Monday, October 15, 2018

Did a Little Sweet Potato Diggin' on Sunday

Each year for as long as I can remember, sweet potatoes sprout up on their own in the spring.  My guess is that they were originally rooted from sweet potatoes that we composted.  Now each year when we dig them, we'll invariably miss some and they'll sprout up the following year.  It's kind of neat - a crop you never have to plant.

So each October I have a process in harvesting them.  It goes like this: I begin pulling on the heavy sweet potato vines that cover the ground, breaking them off or cutting them with a shovel.  I'll toss them over the garden fence where the cows are impatiently waiting.  They absolutely love sweet potato vines.  They'll first eat all of the leaves off of the vines.  Then they'll go back and eat the vines themselves.  We like to think that it makes their milk taste sweeter the next day, but it may just be a figment of our imagination.

Then I'll get a shovel or garden forks and begin turning over the soil.  This exposes the sweet potatoes and I'll gather them and put them in a bucket.  Sometimes the sweet potatoes are completely underground and you can't see them and you'll cut right through them with a shove.  But sometimes, like in the photo below, they're somewhat exposed, and you can carefully pry them up out of the ground.


It's kind of like digging for treasure!  With a little digging, some nice sweet potatoes can be exposed.


Any small roots, or those I've accidentally cut into, are saved in a bucket to feed the cows.  They like sweet potatoes more than I do.  The nice ones, however, are saved for us!


Here is a little perspective on the size of these sweet potatoes.  This is a nice-sized one.  To be honest, I like the medium-sized ones the best, as the giant ones tend to be a little "stringy."

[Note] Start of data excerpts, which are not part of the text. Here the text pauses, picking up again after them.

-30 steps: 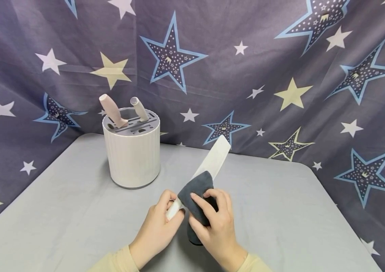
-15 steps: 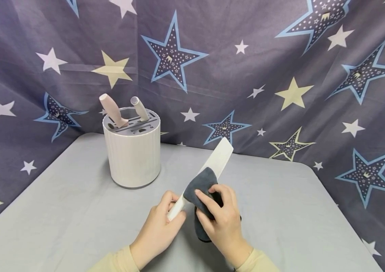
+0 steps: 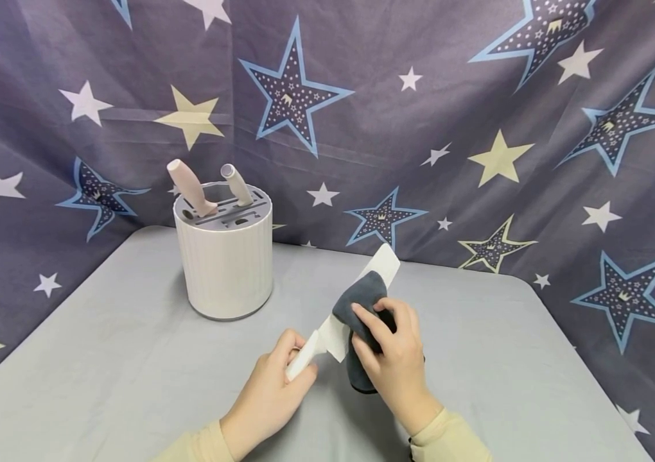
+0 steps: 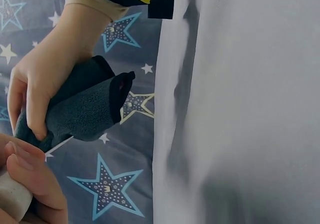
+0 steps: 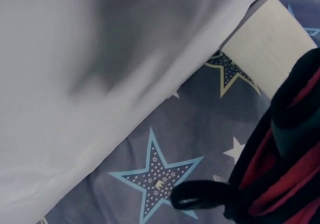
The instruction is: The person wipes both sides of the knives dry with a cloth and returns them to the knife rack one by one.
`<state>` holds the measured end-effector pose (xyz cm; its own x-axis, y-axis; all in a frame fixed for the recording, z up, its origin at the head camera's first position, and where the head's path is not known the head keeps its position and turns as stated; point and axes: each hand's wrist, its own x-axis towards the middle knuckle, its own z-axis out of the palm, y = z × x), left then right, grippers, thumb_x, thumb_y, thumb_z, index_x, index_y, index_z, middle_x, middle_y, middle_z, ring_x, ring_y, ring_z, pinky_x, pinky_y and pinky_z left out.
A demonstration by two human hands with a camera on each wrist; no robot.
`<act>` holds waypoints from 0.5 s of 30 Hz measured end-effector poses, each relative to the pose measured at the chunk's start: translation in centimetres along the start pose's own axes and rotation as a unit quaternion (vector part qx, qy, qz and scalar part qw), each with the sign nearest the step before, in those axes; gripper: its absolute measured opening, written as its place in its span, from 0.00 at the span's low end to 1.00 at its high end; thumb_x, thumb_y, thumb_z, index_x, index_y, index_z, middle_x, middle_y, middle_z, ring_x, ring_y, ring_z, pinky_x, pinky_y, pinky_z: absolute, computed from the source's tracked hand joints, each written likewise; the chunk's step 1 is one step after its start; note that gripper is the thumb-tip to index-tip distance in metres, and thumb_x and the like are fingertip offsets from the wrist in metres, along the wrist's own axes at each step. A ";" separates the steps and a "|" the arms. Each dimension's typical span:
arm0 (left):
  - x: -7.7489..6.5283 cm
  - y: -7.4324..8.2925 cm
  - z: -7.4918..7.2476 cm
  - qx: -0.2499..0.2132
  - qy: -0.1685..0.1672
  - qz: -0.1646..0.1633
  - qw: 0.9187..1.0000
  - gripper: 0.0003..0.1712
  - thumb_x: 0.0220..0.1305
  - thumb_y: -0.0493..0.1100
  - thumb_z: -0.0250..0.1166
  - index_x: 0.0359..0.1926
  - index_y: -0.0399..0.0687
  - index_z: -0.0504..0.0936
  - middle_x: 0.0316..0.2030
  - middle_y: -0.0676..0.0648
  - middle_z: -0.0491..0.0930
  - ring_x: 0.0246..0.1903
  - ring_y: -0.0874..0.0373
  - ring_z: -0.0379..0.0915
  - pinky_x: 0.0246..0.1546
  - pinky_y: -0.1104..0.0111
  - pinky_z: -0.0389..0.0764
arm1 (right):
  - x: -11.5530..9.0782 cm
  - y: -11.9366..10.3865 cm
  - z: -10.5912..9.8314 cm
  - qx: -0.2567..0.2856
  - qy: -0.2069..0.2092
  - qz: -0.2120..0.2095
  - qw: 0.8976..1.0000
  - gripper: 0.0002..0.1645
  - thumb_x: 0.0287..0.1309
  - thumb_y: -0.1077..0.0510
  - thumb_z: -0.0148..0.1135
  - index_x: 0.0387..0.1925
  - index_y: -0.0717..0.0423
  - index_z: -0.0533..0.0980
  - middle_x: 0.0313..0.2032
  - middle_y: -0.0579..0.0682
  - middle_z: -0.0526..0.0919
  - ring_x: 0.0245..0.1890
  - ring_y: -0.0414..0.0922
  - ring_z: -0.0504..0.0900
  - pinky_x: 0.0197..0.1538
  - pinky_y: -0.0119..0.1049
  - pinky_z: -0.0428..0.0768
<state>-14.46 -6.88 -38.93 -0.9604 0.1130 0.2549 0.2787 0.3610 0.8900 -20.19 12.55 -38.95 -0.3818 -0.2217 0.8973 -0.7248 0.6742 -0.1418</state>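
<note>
A white-bladed kitchen knife (image 3: pixel 385 262) slants up and away to the right above the table. My left hand (image 3: pixel 270 388) grips its pale handle (image 3: pixel 302 360). Folded over the middle of the blade is a dark grey-blue cloth (image 3: pixel 362 295), which my right hand (image 3: pixel 393 359) pinches between thumb and fingers. The blade shows on both sides of the cloth. In the left wrist view the cloth (image 4: pixel 85 109) hangs in thick folds under the right hand (image 4: pixel 50 74). The right wrist view shows red inner folds of the cloth (image 5: pixel 280 184) and the blade's end (image 5: pixel 270 44).
A white ribbed knife block (image 3: pixel 225 269) with a grey slotted top stands at the back left of the grey-covered table (image 3: pixel 478 359). A pink knife handle (image 3: pixel 190 187) and a paler handle (image 3: pixel 237 185) stick out of it. A star-patterned curtain (image 3: pixel 420 128) hangs behind.
My right hand has slid the cloth up along the blade, away from the handle, baring the blade near the left hand. The blade's tip has dropped slightly; the left hand has barely moved.
</note>
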 end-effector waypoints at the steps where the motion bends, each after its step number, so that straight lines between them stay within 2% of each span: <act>1: 0.0 0.0 0.0 0.000 0.000 -0.001 1.000 0.11 0.60 0.35 0.63 0.39 0.52 0.72 0.18 0.59 0.70 0.14 0.71 0.58 0.17 0.75 0.62 | 0.0 0.1 0.0 -0.001 -0.001 0.004 1.000 0.22 0.45 0.63 0.66 0.47 0.53 0.84 0.43 0.58 0.76 0.43 0.55 0.73 0.45 0.53 0.76; 8: -0.2 -0.2 0.0 0.000 -0.005 0.002 1.000 0.11 0.59 0.35 0.63 0.38 0.53 0.72 0.18 0.58 0.71 0.14 0.71 0.58 0.18 0.75 0.62 | 0.2 0.9 -0.4 -0.009 -0.006 0.024 1.000 0.23 0.45 0.64 0.67 0.48 0.53 0.84 0.44 0.59 0.76 0.45 0.57 0.73 0.47 0.53 0.74; 15: -0.3 -0.4 0.0 0.009 -0.006 0.004 1.000 0.12 0.59 0.33 0.63 0.37 0.54 0.71 0.18 0.60 0.70 0.15 0.72 0.57 0.18 0.77 0.62 | 0.6 1.8 -0.6 -0.022 0.011 0.037 0.999 0.21 0.48 0.63 0.66 0.48 0.54 0.84 0.44 0.61 0.76 0.44 0.58 0.73 0.46 0.53 0.74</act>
<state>-14.25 -7.06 -39.34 -0.9579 0.1279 0.2570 0.2866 0.3770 0.8807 -21.39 14.10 -38.37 -0.4213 -0.1545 0.8937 -0.6691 0.7182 -0.1912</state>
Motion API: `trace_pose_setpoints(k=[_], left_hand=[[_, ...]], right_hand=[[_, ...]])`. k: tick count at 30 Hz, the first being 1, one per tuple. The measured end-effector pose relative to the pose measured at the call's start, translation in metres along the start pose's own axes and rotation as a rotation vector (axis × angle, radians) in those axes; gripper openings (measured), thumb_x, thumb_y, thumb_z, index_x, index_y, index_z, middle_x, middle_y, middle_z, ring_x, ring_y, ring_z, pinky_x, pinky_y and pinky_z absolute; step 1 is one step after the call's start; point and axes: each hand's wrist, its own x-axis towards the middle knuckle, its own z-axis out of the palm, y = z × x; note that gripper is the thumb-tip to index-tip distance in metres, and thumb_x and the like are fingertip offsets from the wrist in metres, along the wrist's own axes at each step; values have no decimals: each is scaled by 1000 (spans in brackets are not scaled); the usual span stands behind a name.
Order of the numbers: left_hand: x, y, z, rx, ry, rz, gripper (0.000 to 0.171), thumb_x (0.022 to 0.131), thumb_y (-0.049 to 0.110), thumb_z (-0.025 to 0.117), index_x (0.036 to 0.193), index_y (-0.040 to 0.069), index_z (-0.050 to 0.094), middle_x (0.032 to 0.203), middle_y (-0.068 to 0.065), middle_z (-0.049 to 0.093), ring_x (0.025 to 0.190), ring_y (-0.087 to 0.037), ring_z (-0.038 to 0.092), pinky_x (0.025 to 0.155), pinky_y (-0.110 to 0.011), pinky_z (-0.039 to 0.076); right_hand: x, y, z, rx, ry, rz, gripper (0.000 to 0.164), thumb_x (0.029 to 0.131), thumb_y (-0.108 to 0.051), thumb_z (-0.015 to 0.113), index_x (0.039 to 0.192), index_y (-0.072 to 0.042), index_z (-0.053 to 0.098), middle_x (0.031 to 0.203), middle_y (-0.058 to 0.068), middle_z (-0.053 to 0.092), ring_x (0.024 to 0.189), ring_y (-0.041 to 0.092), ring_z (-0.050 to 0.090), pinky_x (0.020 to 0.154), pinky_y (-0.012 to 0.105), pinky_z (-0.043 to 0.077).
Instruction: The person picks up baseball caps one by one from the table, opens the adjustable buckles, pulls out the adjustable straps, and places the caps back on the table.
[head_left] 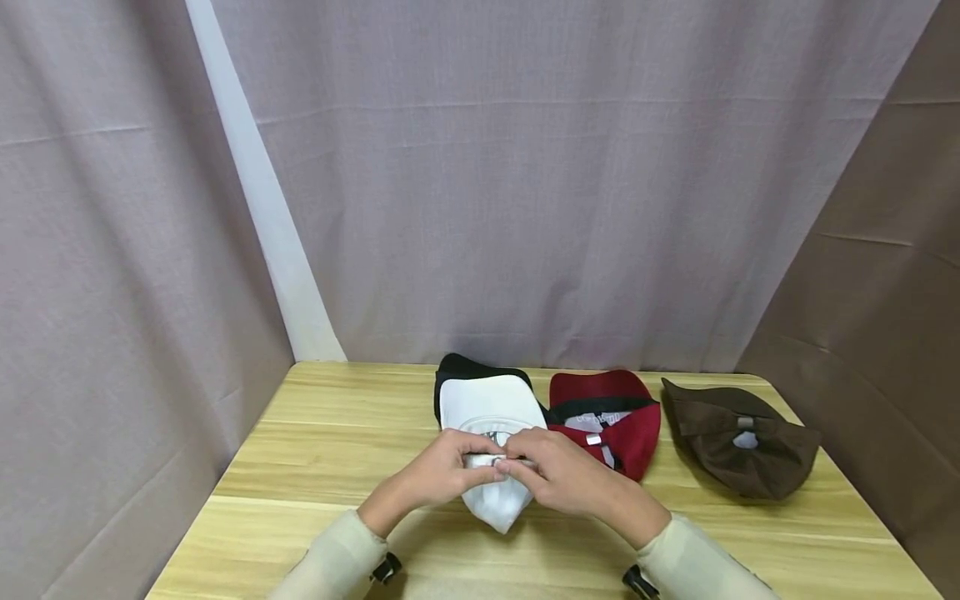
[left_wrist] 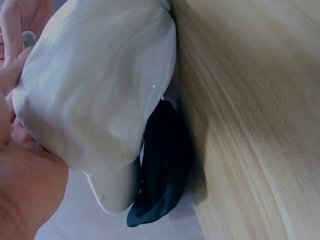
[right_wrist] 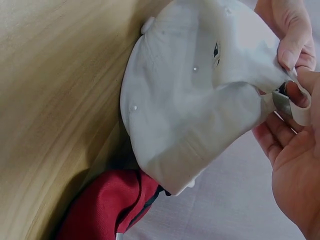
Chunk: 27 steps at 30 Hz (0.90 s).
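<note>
A white baseball cap (head_left: 491, 400) lies with its brim toward the back and its back strap toward me. At that strap my left hand (head_left: 441, 471) and right hand (head_left: 566, 471) meet, fingertips touching. In the right wrist view the strap runs through a metal buckle (right_wrist: 281, 103) and forms a loop, with my right hand's fingers around it. My left hand pinches the cap's edge beside the buckle. The crown of the white cap (left_wrist: 100, 85) fills much of the left wrist view, and a black cap (left_wrist: 162, 160) shows beyond it.
The black cap (head_left: 465, 365) lies partly under the white one at the back. To the right are a red cap (head_left: 633, 437) with a metal buckle and a dark brown cap (head_left: 780, 454). A wooden table (head_left: 315, 450) carries them all, with grey curtains (head_left: 525, 208) behind.
</note>
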Motion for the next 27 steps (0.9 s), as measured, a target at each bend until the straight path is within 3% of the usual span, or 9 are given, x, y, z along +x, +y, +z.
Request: trace_pose_setpoints(k=[7,16,27], left_hand=[[0,2,2,29,15,8,17,102,29,74,109,16,82,108,1,83,98,3,68,92,-21,57],[-2,3,2,17,28,-23,14,100,25,76,109,16,82,106,3,82,96,3,67,91,-21,56],[-3,5,1,2,13,14,16,101,29,76,109,18,82,105,3,83,97,3,69,92,-22,57]], right_hand=[[3,-4,0,-51,18,46,33,103,-44,69,78,-29,54,71,-19,43,73,-2,45,66,17,40],[5,-6,3,-84,33,30,30,103,-31,70,78,-27,54,70,-18,45,73,-1,46,67,17,40],[4,-4,1,-27,7,-7,28,105,-26,69,80,-26,54,72,-17,46,75,-2,46,68,15,40]])
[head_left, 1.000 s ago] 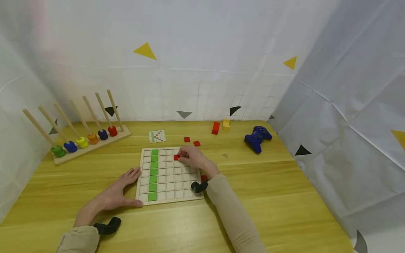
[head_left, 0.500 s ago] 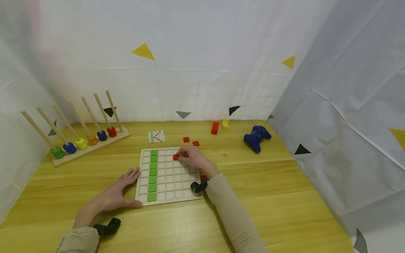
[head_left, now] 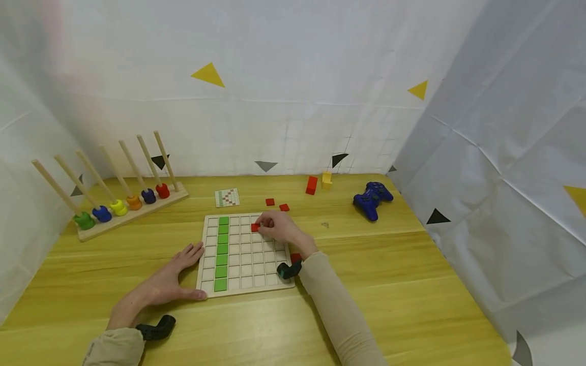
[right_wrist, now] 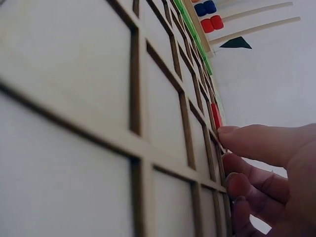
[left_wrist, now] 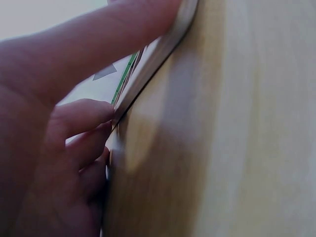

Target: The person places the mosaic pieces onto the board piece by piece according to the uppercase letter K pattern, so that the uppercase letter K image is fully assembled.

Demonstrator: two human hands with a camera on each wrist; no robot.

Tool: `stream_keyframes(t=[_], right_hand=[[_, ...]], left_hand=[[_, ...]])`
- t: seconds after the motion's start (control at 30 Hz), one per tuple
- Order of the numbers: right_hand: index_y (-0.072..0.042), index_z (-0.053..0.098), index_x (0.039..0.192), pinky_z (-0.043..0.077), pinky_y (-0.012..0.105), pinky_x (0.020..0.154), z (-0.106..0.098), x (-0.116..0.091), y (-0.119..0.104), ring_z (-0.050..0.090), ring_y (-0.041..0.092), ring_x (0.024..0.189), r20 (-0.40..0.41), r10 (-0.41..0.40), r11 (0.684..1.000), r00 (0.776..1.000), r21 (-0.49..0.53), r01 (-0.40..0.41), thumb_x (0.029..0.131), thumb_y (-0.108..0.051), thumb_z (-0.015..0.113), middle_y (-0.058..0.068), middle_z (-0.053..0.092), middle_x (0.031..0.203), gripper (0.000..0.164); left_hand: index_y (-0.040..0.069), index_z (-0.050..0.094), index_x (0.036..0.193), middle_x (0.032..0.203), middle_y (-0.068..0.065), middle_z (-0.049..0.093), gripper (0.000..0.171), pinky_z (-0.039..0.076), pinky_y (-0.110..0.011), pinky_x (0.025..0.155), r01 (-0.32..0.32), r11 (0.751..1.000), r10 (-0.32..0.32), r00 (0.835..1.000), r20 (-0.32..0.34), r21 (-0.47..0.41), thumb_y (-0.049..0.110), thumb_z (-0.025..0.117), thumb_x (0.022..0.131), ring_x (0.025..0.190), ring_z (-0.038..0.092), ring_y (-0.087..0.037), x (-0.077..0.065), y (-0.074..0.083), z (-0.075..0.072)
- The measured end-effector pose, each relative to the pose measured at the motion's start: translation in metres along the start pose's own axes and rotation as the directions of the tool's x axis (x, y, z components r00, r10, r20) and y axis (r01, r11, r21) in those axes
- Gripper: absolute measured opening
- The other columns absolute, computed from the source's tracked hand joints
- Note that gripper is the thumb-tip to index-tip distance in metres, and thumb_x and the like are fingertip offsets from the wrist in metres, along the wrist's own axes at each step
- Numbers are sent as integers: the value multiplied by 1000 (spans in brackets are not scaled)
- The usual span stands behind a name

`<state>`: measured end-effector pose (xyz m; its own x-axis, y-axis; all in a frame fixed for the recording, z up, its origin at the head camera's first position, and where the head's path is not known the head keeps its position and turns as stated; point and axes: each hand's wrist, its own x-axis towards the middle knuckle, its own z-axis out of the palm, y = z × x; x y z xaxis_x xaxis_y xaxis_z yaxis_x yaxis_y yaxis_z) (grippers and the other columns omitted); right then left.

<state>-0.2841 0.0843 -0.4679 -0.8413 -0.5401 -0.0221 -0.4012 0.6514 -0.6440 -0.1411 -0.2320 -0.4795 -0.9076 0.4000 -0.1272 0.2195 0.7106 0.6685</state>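
A wooden grid board (head_left: 247,292) lies on the table, one column of its cells filled with green tiles (head_left: 222,249). In the head view my left hand (head_left: 169,278) rests beside it, fingertips at its left edge and thumb at the near left corner. My right hand (head_left: 280,226) is over the board's far right part, fingers curled. Its thumb and fingertips pinch the right side of a red tile (head_left: 255,227), which lies at a cell in the far row. In the right wrist view the thumb tip meets that red tile (right_wrist: 216,115); the other fingers bend over the grid.
Two loose red tiles (head_left: 277,204) lie behind the board; another red tile (head_left: 296,257) shows beside the right wrist. A pattern card (head_left: 227,197), a red block (head_left: 312,185), a yellow block (head_left: 327,180), a blue game controller (head_left: 373,201) and a peg stand (head_left: 133,212) surround it.
The head view shifts very slightly. Both hands, the board and the red tile keep their places.
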Motion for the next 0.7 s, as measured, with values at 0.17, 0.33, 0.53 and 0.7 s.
stream_keyframes(t=[0.17,0.33,0.53,0.7], right_hand=[[-8,69,120,51,26,74,-11,-3,2,58,16,85,-15,-3,992,1000,123,5,96,-16,68,2,65,98,25],[0,67,121,52,27,72,-34,-4,10,60,19,83,-102,-16,984,995,176,34,96,-11,68,9,67,97,28],[1,66,123,54,33,79,-55,-1,34,62,24,93,-159,94,984,983,165,-67,97,-9,65,13,68,107,28],[0,64,127,54,41,90,-60,4,55,60,30,106,-113,153,982,982,128,-139,97,-10,64,17,65,119,31]], left_hand=[[9,25,159,168,-12,12,114,10,-72,115,-1,1000,1,1000,1,9,60,81,74,152,4,-47,1,0,0],[9,25,159,169,-11,11,114,9,-72,116,16,1000,-15,1000,7,-13,58,82,73,153,3,-45,1,0,-1],[8,27,158,168,-11,11,114,9,-71,116,15,1000,-15,1000,3,-5,58,82,72,153,3,-45,2,0,0],[9,27,158,168,-11,11,114,10,-72,115,24,1000,-24,1000,6,2,60,81,72,152,4,-46,1,1,0]])
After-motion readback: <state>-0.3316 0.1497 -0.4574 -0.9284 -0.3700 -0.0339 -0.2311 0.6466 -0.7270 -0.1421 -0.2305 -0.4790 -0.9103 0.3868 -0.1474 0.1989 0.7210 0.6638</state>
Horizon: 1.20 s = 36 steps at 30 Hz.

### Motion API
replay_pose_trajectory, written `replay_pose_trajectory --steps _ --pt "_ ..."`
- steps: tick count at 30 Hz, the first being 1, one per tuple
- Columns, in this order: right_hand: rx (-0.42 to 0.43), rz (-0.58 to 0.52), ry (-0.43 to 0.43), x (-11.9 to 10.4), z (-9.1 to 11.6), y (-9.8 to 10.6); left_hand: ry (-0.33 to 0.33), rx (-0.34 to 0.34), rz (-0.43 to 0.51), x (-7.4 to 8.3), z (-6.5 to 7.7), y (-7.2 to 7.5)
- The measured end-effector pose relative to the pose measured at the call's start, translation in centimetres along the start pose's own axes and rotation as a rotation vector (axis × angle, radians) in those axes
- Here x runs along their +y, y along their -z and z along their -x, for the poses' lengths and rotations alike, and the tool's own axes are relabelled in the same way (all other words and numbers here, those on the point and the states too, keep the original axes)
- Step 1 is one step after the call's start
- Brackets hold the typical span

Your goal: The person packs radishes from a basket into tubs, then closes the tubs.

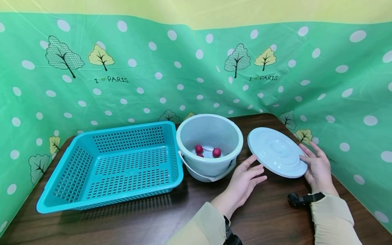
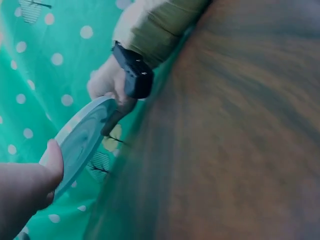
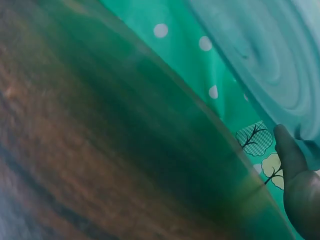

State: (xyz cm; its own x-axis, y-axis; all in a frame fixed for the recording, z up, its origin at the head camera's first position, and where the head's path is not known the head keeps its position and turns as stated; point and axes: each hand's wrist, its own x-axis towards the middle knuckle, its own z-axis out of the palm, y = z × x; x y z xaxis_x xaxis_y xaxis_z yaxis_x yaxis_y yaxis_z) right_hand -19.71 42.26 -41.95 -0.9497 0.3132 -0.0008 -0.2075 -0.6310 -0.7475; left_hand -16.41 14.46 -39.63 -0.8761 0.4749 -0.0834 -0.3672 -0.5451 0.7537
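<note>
A pale blue round lid (image 1: 277,152) is held tilted above the right part of the table. My right hand (image 1: 318,168) grips its right edge, thumb over the rim; the right wrist view shows a digit (image 3: 292,157) against the lid's edge. My left hand (image 1: 243,182) is at the lid's lower left edge, its fingers spread and fairly straight. Whether it touches the rim is hard to tell. Left of the lid stands a pale grey-blue bucket (image 1: 209,166), its handle hanging at the front. Several red radishes (image 1: 216,152) lie on its bottom.
A turquoise perforated basket (image 1: 110,200) stands left of the bucket, close beside it. Both are on a dark wooden table (image 1: 122,228). Green dotted cloth (image 1: 190,78) hangs behind the table and along its sides.
</note>
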Motion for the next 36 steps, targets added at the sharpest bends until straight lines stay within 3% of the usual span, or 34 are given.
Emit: replay_pose_trajectory --steps 6,18,24,31,36 --pt "-0.033 -0.073 0.026 -0.3 0.3 -0.7 -0.024 -0.072 0.019 1.2 0.4 -0.4" --pt "-0.049 -0.088 0.031 -0.7 0.3 -3.3 -0.090 -0.155 -0.078 2.8 1.2 -1.0" --pt "-0.108 -0.142 0.057 -1.0 0.7 -4.9 -0.128 -0.215 -0.129 4.3 1.9 -1.3" --pt "-0.198 -0.154 0.111 -0.9 1.5 -7.0 -0.114 -0.188 -0.135 5.4 2.3 -1.2" --pt "-0.203 -0.135 0.135 -1.0 1.9 -8.3 -0.125 -0.237 -0.176 5.7 3.0 -1.8"
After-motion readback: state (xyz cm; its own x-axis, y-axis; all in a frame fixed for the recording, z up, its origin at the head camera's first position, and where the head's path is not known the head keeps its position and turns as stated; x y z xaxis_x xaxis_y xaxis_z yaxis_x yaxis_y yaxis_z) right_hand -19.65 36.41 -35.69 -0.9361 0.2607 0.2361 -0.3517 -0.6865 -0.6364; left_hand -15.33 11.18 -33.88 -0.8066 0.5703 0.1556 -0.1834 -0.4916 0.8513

It took no time to fill a 5 gallon bucket.  I have many more hours of sweet potato digging to do, however.  We have a cool front blowing through, so it will be nice sweet potato digging weather.


Tricia came out and kept me company while I dug some of them.  She'll be cooking all of the sweet potatoes.  It is truly farm to table and honestly, sweet potatoes are one of the easiest crops to grow.  The photos above all show Beauregard variety, but I also have some "Golden Wonder" heirloom variety that pop up each year.

I estimate that I have maybe four or five hours of digging up the rest of the sweet potatoes.  The cows will certainly be very happy to eat more vines.  I hung the sweet potatoes from the rafters in the garage in an onion sack, and they'll cure there for a couple of months.  Can't wait to eat 'em up!!